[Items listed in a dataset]
+ + + + +

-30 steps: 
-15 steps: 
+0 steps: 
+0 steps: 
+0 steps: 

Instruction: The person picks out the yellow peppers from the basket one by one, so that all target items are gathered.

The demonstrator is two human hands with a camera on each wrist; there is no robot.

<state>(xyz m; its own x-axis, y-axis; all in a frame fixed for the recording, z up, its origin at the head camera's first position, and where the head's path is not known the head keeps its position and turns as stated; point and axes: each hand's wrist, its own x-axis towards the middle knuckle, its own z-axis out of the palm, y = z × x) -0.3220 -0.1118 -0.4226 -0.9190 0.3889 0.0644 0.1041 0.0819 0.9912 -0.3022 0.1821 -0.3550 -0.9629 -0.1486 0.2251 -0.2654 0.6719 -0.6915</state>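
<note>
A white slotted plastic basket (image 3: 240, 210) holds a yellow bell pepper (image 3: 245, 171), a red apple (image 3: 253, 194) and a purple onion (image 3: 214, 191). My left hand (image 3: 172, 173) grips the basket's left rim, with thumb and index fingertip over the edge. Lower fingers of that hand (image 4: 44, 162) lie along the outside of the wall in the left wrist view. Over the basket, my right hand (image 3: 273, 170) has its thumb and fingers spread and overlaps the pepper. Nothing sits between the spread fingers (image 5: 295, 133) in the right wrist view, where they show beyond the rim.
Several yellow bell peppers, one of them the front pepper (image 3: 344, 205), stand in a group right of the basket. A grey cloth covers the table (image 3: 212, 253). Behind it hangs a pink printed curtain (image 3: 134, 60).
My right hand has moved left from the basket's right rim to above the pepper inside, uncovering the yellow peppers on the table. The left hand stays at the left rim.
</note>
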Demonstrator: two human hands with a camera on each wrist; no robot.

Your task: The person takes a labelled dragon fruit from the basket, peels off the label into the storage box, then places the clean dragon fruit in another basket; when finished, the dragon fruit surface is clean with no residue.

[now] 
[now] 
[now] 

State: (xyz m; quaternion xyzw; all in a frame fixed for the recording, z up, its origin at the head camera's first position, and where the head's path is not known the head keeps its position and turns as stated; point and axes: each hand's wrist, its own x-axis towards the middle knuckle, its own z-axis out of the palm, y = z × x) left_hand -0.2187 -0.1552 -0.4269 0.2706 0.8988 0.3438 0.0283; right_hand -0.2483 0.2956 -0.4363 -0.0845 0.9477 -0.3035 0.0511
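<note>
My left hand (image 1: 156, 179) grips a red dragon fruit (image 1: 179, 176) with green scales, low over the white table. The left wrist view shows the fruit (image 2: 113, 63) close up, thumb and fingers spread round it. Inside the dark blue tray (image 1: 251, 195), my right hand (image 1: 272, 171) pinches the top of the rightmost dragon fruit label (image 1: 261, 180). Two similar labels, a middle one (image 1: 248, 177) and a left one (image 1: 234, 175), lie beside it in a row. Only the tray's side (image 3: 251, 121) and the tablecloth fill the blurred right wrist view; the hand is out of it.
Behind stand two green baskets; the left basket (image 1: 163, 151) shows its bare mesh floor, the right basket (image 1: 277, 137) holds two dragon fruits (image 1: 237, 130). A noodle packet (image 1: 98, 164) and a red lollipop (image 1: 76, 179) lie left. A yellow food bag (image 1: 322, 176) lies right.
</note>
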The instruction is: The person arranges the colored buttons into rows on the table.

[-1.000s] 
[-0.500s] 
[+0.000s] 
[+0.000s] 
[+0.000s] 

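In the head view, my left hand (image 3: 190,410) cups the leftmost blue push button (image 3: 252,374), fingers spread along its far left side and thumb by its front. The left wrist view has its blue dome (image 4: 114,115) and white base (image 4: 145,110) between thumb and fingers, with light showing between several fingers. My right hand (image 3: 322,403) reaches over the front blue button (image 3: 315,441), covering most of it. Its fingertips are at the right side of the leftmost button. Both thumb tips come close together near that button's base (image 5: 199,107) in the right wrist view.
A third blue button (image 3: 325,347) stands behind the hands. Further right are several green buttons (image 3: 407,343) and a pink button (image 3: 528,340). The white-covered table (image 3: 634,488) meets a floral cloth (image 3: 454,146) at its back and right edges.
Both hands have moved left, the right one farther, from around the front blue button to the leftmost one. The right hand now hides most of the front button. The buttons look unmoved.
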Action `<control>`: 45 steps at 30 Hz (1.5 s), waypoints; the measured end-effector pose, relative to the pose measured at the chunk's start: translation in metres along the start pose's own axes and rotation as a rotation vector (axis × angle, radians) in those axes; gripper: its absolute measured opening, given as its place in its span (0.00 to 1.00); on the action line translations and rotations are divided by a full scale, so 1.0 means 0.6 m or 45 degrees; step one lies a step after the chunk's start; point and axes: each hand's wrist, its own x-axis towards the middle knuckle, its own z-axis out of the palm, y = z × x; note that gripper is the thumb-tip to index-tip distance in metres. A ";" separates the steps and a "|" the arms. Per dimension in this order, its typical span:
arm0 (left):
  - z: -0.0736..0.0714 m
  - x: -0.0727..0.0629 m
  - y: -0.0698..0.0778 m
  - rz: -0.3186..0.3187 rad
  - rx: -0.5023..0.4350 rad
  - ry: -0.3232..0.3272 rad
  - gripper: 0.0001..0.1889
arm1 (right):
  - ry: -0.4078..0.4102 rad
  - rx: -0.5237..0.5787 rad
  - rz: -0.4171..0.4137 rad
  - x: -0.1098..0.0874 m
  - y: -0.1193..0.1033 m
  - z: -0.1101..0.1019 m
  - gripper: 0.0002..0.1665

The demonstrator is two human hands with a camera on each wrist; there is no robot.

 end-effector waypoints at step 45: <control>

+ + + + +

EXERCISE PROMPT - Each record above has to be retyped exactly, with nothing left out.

RESULT OF THIS EXERCISE -
-30 steps: 
-15 steps: 
+0 steps: 
+0 steps: 
+0 steps: 

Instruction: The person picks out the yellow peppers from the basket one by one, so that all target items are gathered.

The demonstrator is two human hands with a camera on each wrist; there is no robot.

<state>(xyz m; its own x-axis, y-axis; all in a frame fixed for the recording, z up, its origin at the head camera's first position, and where the head's path is not known the head keeps its position and turns as stated; point and axes: each hand's wrist, its own x-axis towards the middle knuckle, its own z-axis out of the palm, y = z × x) -0.3220 -0.1118 -0.4226 -0.9190 0.3889 0.0644 0.1041 0.0819 0.9912 -0.3022 0.1821 -0.3550 -0.9629 -0.1486 0.2251 -0.2654 0.6719 -0.6915</state>
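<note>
A white slotted plastic basket (image 3: 240, 210) holds a yellow bell pepper (image 3: 245, 171), a red apple (image 3: 253, 194) and a purple onion (image 3: 214, 191). My left hand (image 3: 172, 173) grips the basket's left rim, with thumb and index fingertip over the edge. Lower fingers of that hand (image 4: 44, 162) lie along the outside of the wall in the left wrist view. Over the basket, my right hand (image 3: 273, 170) has its thumb and fingers spread and overlaps the pepper. Nothing sits between the spread fingers (image 5: 295, 133) in the right wrist view, where they show beyond the rim.
Several yellow bell peppers, one of them the front pepper (image 3: 344, 205), stand in a group right of the basket. A grey cloth covers the table (image 3: 212, 253). Behind it hangs a pink printed curtain (image 3: 134, 60).
My right hand has moved left from the basket's right rim to above the pepper inside, uncovering the yellow peppers on the table. The left hand stays at the left rim.
</note>
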Demonstrator: two human hands with a camera on each wrist; no robot.

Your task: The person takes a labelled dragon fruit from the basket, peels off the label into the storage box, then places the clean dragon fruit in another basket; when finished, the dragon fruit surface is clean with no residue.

[now] 
[now] 
[now] 

State: (xyz m; quaternion xyzw; all in a frame fixed for the recording, z up, its origin at the head camera's first position, and where the head's path is not known the head keeps its position and turns as stated; point and axes: each hand's wrist, its own x-axis towards the middle knuckle, its own z-axis out of the palm, y = z × x) left_hand -0.2187 -0.1552 -0.4269 0.2706 0.8988 0.3438 0.0283; right_hand -0.2483 0.2956 -0.4363 -0.0845 0.9477 -0.3035 0.0511
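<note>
My left hand (image 1: 156, 179) grips a red dragon fruit (image 1: 179, 176) with green scales, low over the white table. The left wrist view shows the fruit (image 2: 113, 63) close up, thumb and fingers spread round it. Inside the dark blue tray (image 1: 251, 195), my right hand (image 1: 272, 171) pinches the top of the rightmost dragon fruit label (image 1: 261, 180). Two similar labels, a middle one (image 1: 248, 177) and a left one (image 1: 234, 175), lie beside it in a row. Only the tray's side (image 3: 251, 121) and the tablecloth fill the blurred right wrist view; the hand is out of it.
Behind stand two green baskets; the left basket (image 1: 163, 151) shows its bare mesh floor, the right basket (image 1: 277, 137) holds two dragon fruits (image 1: 237, 130). A noodle packet (image 1: 98, 164) and a red lollipop (image 1: 76, 179) lie left. A yellow food bag (image 1: 322, 176) lies right.
</note>
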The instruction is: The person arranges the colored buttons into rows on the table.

[-1.000s] 
[-0.500s] 
[+0.000s] 
[+0.000s] 
[+0.000s] 

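In the head view, my left hand (image 3: 190,410) cups the leftmost blue push button (image 3: 252,374), fingers spread along its far left side and thumb by its front. The left wrist view has its blue dome (image 4: 114,115) and white base (image 4: 145,110) between thumb and fingers, with light showing between several fingers. My right hand (image 3: 322,403) reaches over the front blue button (image 3: 315,441), covering most of it. Its fingertips are at the right side of the leftmost button. Both thumb tips come close together near that button's base (image 5: 199,107) in the right wrist view.
A third blue button (image 3: 325,347) stands behind the hands. Further right are several green buttons (image 3: 407,343) and a pink button (image 3: 528,340). The white-covered table (image 3: 634,488) meets a floral cloth (image 3: 454,146) at its back and right edges.
Both hands have moved left, the right one farther, from around the front blue button to the leftmost one. The right hand now hides most of the front button. The buttons look unmoved.
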Action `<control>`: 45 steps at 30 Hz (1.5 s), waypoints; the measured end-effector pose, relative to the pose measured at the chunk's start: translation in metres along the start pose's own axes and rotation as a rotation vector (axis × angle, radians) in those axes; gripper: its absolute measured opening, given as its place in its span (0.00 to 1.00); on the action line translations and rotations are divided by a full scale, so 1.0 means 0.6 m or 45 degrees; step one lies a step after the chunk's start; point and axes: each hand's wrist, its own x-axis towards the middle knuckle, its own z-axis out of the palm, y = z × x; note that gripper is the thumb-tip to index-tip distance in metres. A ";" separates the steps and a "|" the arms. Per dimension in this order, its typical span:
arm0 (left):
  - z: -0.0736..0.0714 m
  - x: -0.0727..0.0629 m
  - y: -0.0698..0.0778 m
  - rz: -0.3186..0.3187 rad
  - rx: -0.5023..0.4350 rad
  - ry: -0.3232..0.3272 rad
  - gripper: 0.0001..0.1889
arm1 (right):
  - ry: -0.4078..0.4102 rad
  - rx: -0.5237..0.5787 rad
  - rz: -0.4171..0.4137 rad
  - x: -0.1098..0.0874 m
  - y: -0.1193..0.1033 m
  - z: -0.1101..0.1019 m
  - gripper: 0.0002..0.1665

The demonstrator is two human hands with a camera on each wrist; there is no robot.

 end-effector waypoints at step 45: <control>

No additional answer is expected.